--- TASK INSTRUCTIONS ---
Set down the listing again, word for word.

--- PROVIDED DATA ---
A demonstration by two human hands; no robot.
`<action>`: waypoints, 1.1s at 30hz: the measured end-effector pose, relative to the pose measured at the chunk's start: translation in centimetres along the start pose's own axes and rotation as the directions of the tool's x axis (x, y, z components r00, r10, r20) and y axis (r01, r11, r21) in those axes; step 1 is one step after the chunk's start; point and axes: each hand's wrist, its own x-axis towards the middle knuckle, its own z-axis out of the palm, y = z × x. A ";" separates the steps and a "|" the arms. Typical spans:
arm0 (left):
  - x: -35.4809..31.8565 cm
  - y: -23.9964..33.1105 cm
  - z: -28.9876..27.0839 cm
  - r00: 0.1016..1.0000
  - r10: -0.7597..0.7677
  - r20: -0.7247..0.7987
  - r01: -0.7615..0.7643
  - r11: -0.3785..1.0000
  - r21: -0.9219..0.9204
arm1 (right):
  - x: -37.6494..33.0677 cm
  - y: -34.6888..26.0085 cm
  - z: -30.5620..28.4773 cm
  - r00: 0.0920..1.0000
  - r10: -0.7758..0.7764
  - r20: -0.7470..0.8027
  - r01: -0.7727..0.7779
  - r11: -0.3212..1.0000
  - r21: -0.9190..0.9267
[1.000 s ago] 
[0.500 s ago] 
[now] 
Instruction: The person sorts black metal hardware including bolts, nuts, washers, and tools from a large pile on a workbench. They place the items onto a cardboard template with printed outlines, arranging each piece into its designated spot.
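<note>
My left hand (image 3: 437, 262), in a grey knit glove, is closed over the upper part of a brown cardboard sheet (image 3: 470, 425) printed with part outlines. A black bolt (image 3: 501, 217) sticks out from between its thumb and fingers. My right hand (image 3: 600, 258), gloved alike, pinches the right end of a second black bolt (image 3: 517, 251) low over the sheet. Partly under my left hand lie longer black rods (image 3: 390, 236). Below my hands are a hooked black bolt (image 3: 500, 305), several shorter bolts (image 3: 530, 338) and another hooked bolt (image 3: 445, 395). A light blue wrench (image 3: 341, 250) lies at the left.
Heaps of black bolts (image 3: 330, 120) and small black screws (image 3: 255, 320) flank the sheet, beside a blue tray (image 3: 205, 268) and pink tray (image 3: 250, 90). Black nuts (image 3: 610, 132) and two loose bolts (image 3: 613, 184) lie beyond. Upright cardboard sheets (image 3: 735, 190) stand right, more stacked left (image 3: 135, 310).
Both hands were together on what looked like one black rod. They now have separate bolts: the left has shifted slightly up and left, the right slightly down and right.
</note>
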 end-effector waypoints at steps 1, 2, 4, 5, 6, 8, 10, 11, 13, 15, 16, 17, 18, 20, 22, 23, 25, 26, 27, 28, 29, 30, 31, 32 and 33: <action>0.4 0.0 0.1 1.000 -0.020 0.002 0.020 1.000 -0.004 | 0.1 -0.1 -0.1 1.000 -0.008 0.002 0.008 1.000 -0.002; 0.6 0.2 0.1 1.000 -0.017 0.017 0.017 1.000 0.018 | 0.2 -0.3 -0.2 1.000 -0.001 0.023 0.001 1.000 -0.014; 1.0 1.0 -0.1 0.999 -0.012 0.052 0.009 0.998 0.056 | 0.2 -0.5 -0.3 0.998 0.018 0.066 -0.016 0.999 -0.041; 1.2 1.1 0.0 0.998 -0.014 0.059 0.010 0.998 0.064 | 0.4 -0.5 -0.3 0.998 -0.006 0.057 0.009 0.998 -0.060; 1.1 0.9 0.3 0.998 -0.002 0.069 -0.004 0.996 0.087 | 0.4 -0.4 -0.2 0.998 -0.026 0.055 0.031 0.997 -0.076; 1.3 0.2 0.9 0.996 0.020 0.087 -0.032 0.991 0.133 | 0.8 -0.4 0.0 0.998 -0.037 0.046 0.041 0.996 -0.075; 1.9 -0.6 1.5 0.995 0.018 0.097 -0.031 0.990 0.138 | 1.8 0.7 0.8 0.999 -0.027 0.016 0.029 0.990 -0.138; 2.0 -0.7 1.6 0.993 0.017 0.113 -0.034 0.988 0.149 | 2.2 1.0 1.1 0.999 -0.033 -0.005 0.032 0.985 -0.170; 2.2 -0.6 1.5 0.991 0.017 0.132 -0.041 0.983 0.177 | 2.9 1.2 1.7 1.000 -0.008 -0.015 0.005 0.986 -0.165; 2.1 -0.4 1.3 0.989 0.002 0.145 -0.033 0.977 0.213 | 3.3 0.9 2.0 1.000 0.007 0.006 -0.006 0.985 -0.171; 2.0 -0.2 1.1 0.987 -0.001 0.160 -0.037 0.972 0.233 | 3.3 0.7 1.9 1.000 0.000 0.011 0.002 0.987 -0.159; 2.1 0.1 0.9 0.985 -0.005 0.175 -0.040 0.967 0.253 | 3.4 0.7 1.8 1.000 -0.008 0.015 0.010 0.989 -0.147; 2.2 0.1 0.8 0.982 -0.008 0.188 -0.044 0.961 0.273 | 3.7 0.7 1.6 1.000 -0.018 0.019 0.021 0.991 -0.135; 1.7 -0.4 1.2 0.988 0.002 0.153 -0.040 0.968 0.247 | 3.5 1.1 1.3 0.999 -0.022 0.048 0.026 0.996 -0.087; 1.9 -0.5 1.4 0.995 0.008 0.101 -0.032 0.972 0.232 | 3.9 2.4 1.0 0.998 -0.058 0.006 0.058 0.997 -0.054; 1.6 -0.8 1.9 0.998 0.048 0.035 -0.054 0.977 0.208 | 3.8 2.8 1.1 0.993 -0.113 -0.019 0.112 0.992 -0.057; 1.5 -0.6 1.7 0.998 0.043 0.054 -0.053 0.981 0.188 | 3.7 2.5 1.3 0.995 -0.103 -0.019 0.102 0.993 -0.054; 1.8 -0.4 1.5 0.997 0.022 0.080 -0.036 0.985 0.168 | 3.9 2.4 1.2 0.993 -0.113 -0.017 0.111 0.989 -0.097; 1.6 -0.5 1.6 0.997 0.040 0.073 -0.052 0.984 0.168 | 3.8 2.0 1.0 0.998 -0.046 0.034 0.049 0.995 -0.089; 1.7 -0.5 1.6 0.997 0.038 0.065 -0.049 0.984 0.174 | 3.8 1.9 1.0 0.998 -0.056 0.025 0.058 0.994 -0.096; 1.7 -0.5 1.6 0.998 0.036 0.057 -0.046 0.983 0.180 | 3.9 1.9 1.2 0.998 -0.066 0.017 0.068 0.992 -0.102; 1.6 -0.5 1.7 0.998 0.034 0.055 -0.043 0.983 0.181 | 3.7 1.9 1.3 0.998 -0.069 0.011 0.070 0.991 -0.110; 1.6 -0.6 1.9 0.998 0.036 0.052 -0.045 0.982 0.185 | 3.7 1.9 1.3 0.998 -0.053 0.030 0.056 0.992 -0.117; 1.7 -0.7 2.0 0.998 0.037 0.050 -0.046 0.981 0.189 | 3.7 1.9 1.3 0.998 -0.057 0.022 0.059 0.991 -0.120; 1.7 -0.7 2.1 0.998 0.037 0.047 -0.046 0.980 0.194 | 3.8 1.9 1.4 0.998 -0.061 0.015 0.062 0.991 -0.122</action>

--- RESULT ---
A demonstration by two human hands; no robot.
`<action>`: waypoints, 1.1s at 30hz: the measured end-effector pose, relative to the pose measured at the chunk's start: translation in centimetres along the start pose's own axes and rotation as the directions of the tool's x axis (x, y, z components r00, r10, r20) and y axis (r01, r11, r21) in those axes; step 1 is one step after the chunk's start; point and axes: each hand's wrist, its own x-axis towards the middle knuckle, its own z-axis out of the palm, y = z × x. A ";" separates the steps and a "|" the arms. Typical spans:
arm0 (left):
  - x: -35.4809..31.8565 cm
  - y: -23.9964..33.1105 cm
  - z: -28.9876..27.0839 cm
  - r00: 0.1016..1.0000
  - r10: -0.7597..0.7677
  - r20: -0.7247..0.7987
  - r01: -0.7615..0.7643
  - r11: -0.3785..1.0000
  - r21: -0.9219..0.9204
arm1 (right):
  - x: -37.6494..33.0677 cm
  - y: -34.6888..26.0085 cm
  - z: -30.5620..28.4773 cm
  - r00: 0.0920..1.0000
  - r10: -0.7758..0.7764
  - r20: -0.7470..0.8027
  - r01: -0.7727..0.7779
  - r11: -0.3212..1.0000
  - r21: -0.9190..0.9267
[1.000 s ago] 
[0.500 s ago] 
[now] 
Instruction: The person sorts black metal hardware including bolts, nuts, washers, and tools from a large pile on a workbench. They place the items onto a cardboard template with printed outlines, arranging each piece into its designated spot.
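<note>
My left hand (image 3: 437, 262), in a grey knit glove, is closed over the upper part of a brown cardboard sheet (image 3: 470, 425) printed with part outlines. A black bolt (image 3: 501, 217) sticks out from between its thumb and fingers. My right hand (image 3: 600, 258), gloved alike, pinches the right end of a second black bolt (image 3: 517, 251) low over the sheet. Partly under my left hand lie longer black rods (image 3: 390, 236). Below my hands are a hooked black bolt (image 3: 500, 305), several shorter bolts (image 3: 530, 338) and another hooked bolt (image 3: 445, 395). A light blue wrench (image 3: 341, 250) lies at the left.
Heaps of black bolts (image 3: 330, 120) and small black screws (image 3: 255, 320) flank the sheet, beside a blue tray (image 3: 205, 268) and pink tray (image 3: 250, 90). Black nuts (image 3: 610, 132) and two loose bolts (image 3: 613, 184) lie beyond. Upright cardboard sheets (image 3: 735, 190) stand right, more stacked left (image 3: 135, 310).
Both hands were together on what looked like one black rod. They now have separate bolts: the left has shifted slightly up and left, the right slightly down and right.
</note>
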 end-effector waypoints at steps 1, 2, 4, 5, 6, 8, 10, 11, 13, 15, 16, 17, 18, 20, 22, 23, 25, 26, 27, 28, 29, 30, 31, 32 and 33: <action>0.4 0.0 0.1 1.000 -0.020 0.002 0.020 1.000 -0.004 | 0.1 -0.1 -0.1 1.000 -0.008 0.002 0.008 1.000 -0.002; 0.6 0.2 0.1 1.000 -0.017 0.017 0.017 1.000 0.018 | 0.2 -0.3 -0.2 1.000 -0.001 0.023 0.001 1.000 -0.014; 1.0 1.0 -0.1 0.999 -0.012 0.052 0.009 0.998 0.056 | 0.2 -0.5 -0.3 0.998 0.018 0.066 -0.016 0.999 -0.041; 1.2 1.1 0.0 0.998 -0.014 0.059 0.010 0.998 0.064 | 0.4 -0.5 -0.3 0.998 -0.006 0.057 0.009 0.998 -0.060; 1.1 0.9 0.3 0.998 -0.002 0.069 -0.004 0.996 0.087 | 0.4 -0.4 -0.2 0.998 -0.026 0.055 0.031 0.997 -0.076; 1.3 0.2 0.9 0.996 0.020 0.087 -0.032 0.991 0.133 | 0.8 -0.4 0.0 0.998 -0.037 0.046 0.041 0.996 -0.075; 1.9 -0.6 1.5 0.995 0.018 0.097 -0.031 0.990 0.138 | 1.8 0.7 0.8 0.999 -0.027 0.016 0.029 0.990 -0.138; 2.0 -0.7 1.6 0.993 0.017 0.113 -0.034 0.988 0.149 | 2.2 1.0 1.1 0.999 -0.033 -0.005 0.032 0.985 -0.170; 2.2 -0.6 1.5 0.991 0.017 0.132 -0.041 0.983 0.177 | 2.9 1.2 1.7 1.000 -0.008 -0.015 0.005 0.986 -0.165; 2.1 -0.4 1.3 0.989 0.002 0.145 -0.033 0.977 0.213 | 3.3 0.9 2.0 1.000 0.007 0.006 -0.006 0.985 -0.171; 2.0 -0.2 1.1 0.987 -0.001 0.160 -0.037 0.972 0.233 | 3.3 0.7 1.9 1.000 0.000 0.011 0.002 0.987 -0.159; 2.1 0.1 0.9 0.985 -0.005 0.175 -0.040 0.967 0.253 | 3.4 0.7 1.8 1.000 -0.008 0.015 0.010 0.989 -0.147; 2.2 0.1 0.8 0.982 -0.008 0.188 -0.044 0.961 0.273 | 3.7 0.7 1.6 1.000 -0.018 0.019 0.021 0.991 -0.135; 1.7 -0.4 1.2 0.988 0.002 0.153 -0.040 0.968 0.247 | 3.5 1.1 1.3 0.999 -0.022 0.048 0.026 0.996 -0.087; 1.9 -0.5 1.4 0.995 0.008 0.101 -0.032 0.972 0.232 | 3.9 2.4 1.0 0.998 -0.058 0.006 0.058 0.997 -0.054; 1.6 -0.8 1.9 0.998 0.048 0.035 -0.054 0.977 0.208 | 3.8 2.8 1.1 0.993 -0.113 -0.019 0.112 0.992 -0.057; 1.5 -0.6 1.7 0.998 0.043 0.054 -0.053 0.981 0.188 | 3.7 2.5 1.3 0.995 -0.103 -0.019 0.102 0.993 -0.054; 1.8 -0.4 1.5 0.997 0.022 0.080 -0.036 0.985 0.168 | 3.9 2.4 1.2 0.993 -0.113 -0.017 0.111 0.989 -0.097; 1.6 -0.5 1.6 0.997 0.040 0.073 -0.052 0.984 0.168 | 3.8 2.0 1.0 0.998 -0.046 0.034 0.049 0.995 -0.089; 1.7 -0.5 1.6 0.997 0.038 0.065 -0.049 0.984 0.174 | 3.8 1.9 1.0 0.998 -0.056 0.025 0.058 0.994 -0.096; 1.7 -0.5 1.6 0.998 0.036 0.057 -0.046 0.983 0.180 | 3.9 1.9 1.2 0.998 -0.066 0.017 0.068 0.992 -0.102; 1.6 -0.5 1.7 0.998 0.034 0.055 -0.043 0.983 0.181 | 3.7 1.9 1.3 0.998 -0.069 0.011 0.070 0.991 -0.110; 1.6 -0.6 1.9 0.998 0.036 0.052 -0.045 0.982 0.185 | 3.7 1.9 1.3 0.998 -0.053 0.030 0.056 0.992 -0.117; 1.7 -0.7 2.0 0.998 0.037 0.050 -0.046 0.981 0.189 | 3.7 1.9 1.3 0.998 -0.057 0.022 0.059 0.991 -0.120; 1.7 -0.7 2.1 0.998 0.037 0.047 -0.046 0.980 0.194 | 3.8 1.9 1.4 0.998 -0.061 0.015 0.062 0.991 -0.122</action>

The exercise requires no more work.